-- Task objective --
Please report every line from the material that contains the word "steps".

-- Data provided --
____________________

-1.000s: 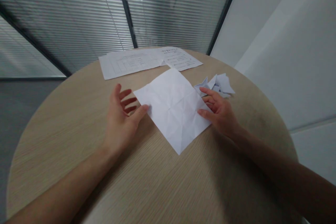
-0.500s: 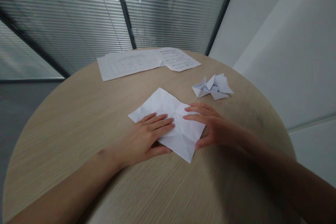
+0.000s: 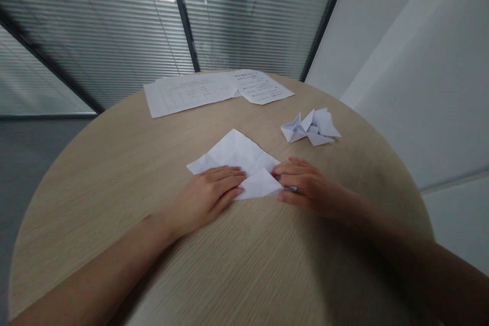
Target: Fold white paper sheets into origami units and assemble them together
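A creased white sheet of paper lies on the table in front of me, its near corner folded up so that a triangular flap rests over its middle. My left hand is closed on the left part of the fold, fingers together on top of the paper and thumb hidden. At the sheet's right corner, my right hand pinches the paper, and the bent fingers partly cover that corner.
Folded white paper pieces sit beyond my right hand. Printed sheets lie near the far edge of the round wooden table. Windows with blinds stand behind it, and a white wall is on the right.
The sheet's near corner has been folded away from me onto its middle. My left thumb has gone out of sight, and my right fingers have closed in at the right corner.
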### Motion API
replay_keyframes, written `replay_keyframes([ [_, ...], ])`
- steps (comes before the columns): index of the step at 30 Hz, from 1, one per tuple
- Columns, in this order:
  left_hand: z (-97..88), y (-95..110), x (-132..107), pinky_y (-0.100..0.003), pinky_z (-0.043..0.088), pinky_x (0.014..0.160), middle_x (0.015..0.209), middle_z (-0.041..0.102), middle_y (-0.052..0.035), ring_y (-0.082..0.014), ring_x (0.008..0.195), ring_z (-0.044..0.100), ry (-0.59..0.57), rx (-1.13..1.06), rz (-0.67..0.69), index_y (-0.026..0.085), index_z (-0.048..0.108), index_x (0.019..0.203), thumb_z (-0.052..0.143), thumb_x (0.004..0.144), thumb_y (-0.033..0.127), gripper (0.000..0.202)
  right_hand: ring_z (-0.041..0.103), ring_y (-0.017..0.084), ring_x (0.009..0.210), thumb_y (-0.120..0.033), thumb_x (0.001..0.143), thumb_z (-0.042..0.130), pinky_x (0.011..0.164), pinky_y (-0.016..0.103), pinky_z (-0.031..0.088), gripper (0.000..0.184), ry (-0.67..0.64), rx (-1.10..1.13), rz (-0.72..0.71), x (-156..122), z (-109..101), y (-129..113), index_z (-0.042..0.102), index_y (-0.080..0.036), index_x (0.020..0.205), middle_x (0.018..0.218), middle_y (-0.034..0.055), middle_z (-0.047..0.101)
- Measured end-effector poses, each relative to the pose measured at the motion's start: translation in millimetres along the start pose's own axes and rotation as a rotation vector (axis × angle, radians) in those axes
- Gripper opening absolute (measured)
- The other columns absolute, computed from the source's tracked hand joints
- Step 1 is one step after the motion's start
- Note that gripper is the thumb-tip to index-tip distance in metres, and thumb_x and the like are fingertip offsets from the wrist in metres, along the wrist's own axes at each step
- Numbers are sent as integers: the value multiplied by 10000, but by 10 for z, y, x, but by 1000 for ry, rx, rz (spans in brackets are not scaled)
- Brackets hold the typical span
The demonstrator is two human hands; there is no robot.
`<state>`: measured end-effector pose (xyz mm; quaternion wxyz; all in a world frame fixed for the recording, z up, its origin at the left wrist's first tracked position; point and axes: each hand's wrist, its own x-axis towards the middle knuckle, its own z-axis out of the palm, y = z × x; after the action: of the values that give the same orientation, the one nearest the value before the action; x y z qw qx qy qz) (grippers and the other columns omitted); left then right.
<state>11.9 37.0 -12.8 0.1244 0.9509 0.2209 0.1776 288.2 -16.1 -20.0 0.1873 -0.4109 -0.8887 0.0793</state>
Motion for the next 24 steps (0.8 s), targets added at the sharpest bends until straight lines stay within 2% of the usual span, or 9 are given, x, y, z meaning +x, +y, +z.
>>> replay_keyframes([
  [2,26,-11,-6,-426,525,1045,1265,695,-129,-232,1171,660,29,11,-46,135,609,1298,401,1027,307,382,686,213,1031,-252,966,559,996,409,465,210,55,-20,56,33,34,-17,724,-187,854,1082,86,756],
  [5,49,-26,-11,-433,532,1033,1355,636,-150,-245,1199,642,31,38,-98,135,505,1413,467,995,285,446,682,230,996,-207,955,544,959,419,489,188,119,-57,127,71,102,-24,726,-161,950,1054,101,757],
  [7,53,-36,-11,-452,510,1061,1406,601,-134,-249,1252,607,9,65,-72,162,532,1398,466,988,244,423,674,247,1018,-204,932,574,961,439,493,183,131,-84,160,84,139,-22,720,-151,1029,1091,119,746],
  [10,58,-52,-9,-506,475,1091,1401,615,-87,-266,1301,569,-57,120,4,203,627,1304,432,989,192,371,652,268,1088,-176,895,614,987,469,489,287,149,-140,196,93,166,-39,684,-160,1174,1183,133,717],
  [12,64,-54,-8,-524,470,1090,1386,628,-74,-277,1309,561,-83,152,26,212,635,1300,423,989,186,377,632,271,1131,-134,898,599,995,464,489,348,173,-196,169,100,169,-84,657,-175,1239,1230,129,698],
  [14,67,-39,-6,-524,474,1086,1387,627,-80,-283,1310,560,-88,167,24,203,628,1311,428,996,214,373,627,265,1138,-102,922,556,980,443,497,329,185,-264,81,110,169,-157,672,-188,1218,1229,123,698],
  [18,35,39,4,-553,473,1073,1399,608,-128,-321,1322,545,-121,157,12,160,616,1325,474,1000,365,410,670,248,1018,-94,949,516,897,407,544,252,66,-334,-43,126,200,-329,710,-160,1095,1104,112,740],
  [21,-35,111,2,-583,456,1077,1445,559,-151,-356,1339,522,-200,154,-1,147,576,1371,543,954,450,517,681,253,1015,-62,926,510,898,400,563,268,2,-361,-2,134,244,-411,701,-120,1105,1123,135,737],
  [24,-127,165,-19,-583,425,1105,1494,507,-144,-355,1364,496,-272,126,2,179,542,1408,617,893,436,581,682,274,1057,-86,930,495,935,421,567,278,5,-390,49,147,270,-450,704,-82,1113,1169,181,722],
])
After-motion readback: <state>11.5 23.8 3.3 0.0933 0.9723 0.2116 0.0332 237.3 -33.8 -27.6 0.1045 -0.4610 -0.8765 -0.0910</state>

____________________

-- Answer space --
- steps (comes before the columns): index of the step at 30 Hz, from 1, one per tuple
Motion for the next 24 steps (0.8 s), targets added at the sharpest bends until straight lines stay within 2% of the usual span, or 9 are given, x, y, z meaning +x, +y, +z.

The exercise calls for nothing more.